» WHAT IS EXPECTED: Start at the line in the entries below that contains "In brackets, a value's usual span", stop at the line that contains "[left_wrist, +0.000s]", and output exactly the lines in that span, both ends included.

Dataset entries:

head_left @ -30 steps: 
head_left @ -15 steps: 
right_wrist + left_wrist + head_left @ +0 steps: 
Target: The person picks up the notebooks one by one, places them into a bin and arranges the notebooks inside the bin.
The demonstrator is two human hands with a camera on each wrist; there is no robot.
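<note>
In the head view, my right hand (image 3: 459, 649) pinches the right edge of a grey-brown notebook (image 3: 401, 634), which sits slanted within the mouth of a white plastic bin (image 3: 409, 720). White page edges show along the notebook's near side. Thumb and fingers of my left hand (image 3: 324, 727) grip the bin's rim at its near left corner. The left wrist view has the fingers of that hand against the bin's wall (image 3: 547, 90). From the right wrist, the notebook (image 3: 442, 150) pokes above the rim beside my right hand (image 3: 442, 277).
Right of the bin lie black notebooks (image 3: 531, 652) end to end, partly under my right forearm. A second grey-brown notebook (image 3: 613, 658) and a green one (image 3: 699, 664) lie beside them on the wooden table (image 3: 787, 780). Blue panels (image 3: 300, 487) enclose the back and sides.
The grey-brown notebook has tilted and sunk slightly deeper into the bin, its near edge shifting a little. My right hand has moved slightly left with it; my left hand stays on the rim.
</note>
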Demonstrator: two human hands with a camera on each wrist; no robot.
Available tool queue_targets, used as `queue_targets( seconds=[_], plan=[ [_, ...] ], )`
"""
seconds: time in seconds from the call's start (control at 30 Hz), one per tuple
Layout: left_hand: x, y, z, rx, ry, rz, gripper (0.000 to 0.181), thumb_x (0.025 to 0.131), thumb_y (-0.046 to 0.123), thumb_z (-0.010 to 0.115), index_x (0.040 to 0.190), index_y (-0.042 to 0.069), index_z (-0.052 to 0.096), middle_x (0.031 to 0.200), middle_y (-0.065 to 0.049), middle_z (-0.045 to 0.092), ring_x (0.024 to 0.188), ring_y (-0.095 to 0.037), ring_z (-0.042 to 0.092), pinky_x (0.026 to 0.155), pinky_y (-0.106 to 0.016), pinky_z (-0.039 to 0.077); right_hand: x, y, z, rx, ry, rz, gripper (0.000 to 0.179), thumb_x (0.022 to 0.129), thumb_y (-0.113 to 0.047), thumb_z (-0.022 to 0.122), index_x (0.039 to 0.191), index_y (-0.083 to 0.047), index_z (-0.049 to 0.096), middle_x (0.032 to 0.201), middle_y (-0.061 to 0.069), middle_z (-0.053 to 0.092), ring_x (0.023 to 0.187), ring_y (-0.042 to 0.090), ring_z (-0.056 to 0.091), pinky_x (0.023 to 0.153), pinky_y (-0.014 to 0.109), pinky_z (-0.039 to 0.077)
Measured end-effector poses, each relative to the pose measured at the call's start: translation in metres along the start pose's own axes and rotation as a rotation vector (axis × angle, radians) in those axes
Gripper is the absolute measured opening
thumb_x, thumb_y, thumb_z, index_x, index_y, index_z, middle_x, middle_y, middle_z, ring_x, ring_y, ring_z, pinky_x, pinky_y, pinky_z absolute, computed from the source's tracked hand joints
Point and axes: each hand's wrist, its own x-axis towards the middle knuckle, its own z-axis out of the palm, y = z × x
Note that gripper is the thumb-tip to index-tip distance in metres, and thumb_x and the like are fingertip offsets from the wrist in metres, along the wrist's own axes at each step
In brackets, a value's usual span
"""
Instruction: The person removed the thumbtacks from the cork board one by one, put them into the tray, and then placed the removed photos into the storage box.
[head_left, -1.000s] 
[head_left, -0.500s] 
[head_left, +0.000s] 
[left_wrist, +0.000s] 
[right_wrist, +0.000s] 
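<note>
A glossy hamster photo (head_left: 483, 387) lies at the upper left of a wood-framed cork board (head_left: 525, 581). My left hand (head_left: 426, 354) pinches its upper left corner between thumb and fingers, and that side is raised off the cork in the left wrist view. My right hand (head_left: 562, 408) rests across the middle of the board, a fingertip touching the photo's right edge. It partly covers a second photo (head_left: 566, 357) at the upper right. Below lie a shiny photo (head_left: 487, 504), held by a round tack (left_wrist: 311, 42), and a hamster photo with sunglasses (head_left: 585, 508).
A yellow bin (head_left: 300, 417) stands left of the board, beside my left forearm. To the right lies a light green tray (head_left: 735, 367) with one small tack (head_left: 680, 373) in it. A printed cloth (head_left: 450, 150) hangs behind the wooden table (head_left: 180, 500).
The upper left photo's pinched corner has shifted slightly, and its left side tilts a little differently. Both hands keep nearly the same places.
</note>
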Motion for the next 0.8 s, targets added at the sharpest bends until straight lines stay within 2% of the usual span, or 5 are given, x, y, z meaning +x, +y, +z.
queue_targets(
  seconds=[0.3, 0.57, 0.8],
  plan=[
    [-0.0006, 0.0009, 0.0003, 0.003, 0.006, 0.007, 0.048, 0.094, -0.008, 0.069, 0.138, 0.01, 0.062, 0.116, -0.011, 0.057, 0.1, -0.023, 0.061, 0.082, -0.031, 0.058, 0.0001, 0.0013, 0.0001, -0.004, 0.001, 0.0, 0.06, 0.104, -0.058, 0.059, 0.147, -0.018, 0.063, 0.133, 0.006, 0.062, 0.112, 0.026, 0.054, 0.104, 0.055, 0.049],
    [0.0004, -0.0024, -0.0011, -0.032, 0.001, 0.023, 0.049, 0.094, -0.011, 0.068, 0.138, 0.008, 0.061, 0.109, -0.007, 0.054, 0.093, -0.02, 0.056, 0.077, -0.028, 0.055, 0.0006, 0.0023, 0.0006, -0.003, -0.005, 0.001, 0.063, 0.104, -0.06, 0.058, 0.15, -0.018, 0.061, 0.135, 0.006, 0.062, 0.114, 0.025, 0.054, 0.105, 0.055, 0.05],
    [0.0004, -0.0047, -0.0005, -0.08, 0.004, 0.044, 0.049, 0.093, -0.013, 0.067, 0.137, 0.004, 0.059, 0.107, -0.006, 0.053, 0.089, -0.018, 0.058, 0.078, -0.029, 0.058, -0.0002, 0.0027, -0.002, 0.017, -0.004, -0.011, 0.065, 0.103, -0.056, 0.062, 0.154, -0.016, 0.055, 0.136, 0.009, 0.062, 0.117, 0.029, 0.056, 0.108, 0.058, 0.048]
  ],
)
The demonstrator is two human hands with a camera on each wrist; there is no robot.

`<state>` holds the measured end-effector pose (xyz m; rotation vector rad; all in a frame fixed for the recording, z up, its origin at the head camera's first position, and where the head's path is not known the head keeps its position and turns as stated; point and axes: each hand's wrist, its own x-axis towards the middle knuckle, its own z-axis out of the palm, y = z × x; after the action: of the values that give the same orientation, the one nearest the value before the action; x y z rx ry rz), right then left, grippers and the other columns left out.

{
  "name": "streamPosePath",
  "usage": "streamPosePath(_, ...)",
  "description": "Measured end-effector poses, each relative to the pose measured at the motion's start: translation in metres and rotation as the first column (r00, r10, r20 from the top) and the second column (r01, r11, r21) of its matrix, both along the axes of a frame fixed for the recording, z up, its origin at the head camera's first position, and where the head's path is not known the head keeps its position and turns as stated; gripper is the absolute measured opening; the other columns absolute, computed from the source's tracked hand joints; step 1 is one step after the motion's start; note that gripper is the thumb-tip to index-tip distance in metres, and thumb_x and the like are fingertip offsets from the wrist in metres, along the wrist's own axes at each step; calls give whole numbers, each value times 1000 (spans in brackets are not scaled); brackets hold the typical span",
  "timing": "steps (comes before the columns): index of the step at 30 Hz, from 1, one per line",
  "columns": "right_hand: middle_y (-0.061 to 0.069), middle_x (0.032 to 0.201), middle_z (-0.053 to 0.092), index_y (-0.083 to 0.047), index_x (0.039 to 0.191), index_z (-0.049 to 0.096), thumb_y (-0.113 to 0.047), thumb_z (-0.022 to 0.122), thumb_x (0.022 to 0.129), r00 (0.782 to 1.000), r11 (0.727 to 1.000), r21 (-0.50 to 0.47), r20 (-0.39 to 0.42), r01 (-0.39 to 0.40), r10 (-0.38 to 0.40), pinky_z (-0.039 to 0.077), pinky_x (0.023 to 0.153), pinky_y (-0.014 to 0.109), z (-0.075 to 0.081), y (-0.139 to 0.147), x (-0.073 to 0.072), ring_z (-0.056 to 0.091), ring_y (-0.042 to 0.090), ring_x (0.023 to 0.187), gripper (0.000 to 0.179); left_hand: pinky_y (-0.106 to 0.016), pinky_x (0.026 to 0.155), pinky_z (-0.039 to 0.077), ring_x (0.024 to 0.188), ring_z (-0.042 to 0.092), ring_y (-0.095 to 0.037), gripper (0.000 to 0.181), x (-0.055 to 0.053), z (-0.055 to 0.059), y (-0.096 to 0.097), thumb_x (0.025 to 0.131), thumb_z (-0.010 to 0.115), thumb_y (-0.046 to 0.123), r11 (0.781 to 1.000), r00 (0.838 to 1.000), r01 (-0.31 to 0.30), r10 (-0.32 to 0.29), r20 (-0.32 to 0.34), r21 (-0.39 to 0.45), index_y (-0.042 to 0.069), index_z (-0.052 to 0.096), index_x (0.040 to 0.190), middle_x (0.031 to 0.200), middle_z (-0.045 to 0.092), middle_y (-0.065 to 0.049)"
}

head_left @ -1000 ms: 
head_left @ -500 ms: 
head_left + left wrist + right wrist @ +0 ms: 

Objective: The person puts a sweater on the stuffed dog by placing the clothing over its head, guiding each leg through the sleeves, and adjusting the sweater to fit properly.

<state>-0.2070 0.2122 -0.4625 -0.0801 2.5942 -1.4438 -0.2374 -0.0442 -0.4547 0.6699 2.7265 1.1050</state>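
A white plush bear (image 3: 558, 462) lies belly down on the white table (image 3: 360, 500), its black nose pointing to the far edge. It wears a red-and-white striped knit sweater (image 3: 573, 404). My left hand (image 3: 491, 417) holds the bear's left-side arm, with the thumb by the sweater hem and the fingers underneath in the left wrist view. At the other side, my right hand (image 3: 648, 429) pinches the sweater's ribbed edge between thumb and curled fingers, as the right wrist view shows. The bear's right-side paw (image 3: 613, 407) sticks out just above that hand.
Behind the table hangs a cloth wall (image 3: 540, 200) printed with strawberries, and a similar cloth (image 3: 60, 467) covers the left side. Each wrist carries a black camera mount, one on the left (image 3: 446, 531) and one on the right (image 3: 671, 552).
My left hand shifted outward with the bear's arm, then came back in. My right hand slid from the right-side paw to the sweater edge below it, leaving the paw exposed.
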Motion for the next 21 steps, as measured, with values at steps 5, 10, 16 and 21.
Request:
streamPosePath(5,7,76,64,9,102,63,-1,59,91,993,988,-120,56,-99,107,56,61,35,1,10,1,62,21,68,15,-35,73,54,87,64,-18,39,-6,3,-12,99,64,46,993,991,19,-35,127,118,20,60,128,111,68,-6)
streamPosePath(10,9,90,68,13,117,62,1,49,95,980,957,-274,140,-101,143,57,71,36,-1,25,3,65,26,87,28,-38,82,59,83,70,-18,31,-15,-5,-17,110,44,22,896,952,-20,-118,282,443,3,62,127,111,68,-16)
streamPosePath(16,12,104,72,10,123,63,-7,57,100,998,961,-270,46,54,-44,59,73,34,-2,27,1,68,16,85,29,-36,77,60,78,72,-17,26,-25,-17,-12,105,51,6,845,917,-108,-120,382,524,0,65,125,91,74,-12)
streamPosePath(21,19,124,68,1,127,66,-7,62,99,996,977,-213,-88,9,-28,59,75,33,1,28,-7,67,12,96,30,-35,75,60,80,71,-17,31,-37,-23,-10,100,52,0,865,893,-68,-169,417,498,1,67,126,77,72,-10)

» THE COMPLETED TASK:
In brackets, a value's usual span
"""
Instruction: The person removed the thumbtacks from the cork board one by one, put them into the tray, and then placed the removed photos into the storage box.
[head_left, -1.000s] 
[head_left, -0.500s] 
[head_left, +0.000s] 
[left_wrist, +0.000s] 

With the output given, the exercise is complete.